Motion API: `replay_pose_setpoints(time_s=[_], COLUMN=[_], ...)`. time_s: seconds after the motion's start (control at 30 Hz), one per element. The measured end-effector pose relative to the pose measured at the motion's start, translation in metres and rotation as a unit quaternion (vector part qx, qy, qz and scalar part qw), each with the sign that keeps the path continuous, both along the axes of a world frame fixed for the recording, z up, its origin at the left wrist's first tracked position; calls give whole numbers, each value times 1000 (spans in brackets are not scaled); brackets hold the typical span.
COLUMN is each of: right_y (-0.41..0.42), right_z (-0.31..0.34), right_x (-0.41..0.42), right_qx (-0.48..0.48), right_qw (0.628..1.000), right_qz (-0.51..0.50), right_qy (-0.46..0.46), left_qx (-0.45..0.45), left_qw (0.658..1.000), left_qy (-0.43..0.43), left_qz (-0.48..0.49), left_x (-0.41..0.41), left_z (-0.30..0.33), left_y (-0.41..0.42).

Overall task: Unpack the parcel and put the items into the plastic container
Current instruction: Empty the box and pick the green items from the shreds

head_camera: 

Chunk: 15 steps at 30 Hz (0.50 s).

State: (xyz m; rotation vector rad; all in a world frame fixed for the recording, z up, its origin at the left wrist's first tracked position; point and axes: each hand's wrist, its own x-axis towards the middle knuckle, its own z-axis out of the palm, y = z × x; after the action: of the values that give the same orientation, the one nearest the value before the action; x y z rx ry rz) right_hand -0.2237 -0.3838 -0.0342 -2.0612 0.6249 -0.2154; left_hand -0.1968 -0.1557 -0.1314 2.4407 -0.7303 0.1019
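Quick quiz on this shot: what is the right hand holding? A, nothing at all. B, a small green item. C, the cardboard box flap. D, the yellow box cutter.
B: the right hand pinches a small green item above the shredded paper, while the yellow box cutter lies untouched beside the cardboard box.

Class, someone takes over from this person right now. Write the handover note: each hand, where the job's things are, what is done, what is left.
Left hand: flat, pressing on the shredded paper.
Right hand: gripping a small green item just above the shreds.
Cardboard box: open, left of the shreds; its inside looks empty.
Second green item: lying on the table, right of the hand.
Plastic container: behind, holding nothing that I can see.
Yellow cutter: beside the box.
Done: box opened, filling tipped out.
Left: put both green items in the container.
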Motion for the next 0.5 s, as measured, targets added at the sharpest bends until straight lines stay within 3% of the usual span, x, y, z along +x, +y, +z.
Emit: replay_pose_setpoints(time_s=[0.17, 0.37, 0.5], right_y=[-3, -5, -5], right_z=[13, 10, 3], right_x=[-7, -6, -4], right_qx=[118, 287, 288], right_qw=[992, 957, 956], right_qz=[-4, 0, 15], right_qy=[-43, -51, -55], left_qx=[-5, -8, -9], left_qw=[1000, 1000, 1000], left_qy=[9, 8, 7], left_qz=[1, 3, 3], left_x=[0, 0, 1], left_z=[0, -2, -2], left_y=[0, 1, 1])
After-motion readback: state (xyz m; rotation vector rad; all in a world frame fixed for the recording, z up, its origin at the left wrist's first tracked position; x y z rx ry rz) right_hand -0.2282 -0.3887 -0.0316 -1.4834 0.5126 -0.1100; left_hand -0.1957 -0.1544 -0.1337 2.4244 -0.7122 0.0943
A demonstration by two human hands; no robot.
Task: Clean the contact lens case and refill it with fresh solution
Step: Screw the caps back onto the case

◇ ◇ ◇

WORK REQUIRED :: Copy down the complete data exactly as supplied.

RESULT OF THIS EXERCISE ::
Motion API: `replay_pose_setpoints(time_s=[_], COLUMN=[_], ...)`. time_s: seconds after the motion's start (control at 30 Hz), one per element. The measured end-effector pose relative to the pose measured at the motion's start, translation in metres and rotation as a unit quaternion (vector part qx, qy, qz and scalar part qw), each with the sign that keeps the path continuous, both along the axes of a world frame fixed for the recording, z up, its origin at the left wrist's first tracked position; calls give whole numbers, each value times 1000 (spans in brackets are not scaled); brackets hold the typical span.
COLUMN is each of: right_y (-0.41..0.42), right_z (-0.31..0.34), right_x (-0.41..0.42), right_qx (-0.48..0.48), right_qw (0.628..1.000), right_qz (-0.51..0.50), right_qy (-0.46..0.46), left_qx (-0.45..0.45), left_qw (0.658..1.000), left_qy (-0.43..0.43), left_qz (-0.48..0.49), left_x (-0.41..0.41), left_z (-0.30..0.33), left_y (-0.41..0.42).

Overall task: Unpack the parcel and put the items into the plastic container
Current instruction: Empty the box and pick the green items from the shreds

head_camera: 

Chunk: 15 steps at 30 Hz (0.50 s).

State: (xyz m; rotation vector rad; all in a world frame fixed for the recording, z up, its origin at the left wrist's first tracked position; point and axes: each hand's wrist, its own x-axis towards the middle knuckle, its own z-axis out of the palm, y = z × x; after the action: of the values that give the same orientation, the one nearest the value before the action; x y z rx ry rz) right_hand -0.2237 -0.3838 -0.0342 -2.0612 0.6249 -0.2154; left_hand -0.1968 -0.1557 -0.1314 2.4407 -0.7303 0.1019
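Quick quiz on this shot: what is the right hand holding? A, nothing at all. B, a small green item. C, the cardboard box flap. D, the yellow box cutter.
B: the right hand pinches a small green item above the shredded paper, while the yellow box cutter lies untouched beside the cardboard box.

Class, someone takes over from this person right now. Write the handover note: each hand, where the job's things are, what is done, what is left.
Left hand: flat, pressing on the shredded paper.
Right hand: gripping a small green item just above the shreds.
Cardboard box: open, left of the shreds; its inside looks empty.
Second green item: lying on the table, right of the hand.
Plastic container: behind, holding nothing that I can see.
Yellow cutter: beside the box.
Done: box opened, filling tipped out.
Left: put both green items in the container.
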Motion for the next 0.5 s, as measured, targets added at the sharpest bends until straight lines stay within 3% of the usual span, x, y, z along +x, +y, +z.
Emit: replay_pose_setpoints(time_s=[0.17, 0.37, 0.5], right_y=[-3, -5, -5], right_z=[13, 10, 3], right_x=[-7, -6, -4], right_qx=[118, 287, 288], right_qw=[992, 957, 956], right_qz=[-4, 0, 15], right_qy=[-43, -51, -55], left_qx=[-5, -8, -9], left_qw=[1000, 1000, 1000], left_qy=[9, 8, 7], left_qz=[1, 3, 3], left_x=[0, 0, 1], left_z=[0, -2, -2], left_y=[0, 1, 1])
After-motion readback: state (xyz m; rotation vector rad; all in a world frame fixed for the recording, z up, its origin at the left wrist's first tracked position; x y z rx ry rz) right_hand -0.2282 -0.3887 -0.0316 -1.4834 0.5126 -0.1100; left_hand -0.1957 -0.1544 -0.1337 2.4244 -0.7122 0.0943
A demonstration by two human hands; no robot.
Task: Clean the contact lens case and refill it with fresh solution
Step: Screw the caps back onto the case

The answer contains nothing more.